La opinión de Juan Dameto
En una de las muchas elecciones a las que se presentó (y ganó), Jacques Chirac dijo aquello de que las promesas electorales no comprometen a quienes las hacen sino a quienes las votan. El francés sabía lo que se decía: un programa electoral únicamente puede ser llevado a la práctica si el partido político que tiene que ejecutarlo puede gobernar en solitario. Fuera de ahí, todo es un artificio que tarde o temprano pasa factura.
La capacidad de pactar es siempre una de las cualidades elogiadas en la política. De hecho, se dice que la política es “el arte de lo posible”, como si el pragmatismo fuera la única excelencia de la acción política, siendo los políticos capaces de defender, a la vez, una cosa y su contraria con tal de no dejar el pedestal. Sinceramente, creo que debe de haber otra forma de hacer política.
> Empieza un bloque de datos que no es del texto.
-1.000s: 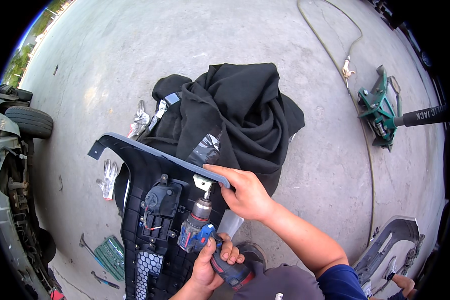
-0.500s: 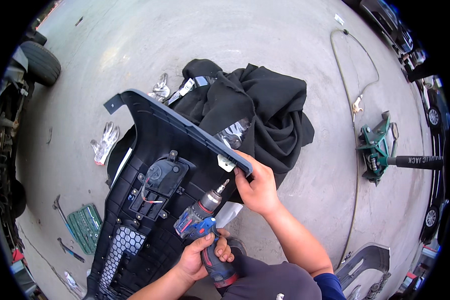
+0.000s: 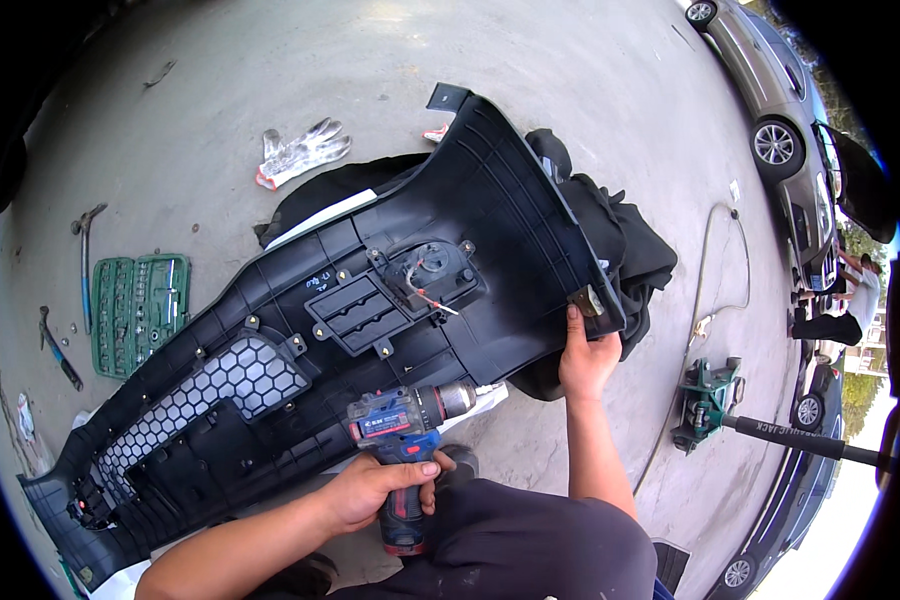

Agotada ya la legislatura (con todos los presupuestos aprobados y pendientes sólo de pasar los meses que nos quedan con las menores lesiones posibles), entramos ahora en una fase de control de daños y zurcido de las ropas rasgadas, que a algún partido casi le han dejado desnudo.
Que los políticos se recompongan, que se definan los liderazgos, pero que no se elaboren programas electorales. El espectáculo de alcaldes a media jornada, consejeros sin competencias, compañeros de gobierno abiertamente enfrentados... no enriquece la acción política.
Si al final para gobernar hay que pactar, confiemos más en las personas que en los programas. Es un consejo. Al fin y al cabo estamos en tiempo de rebajas. En todos los sentidos.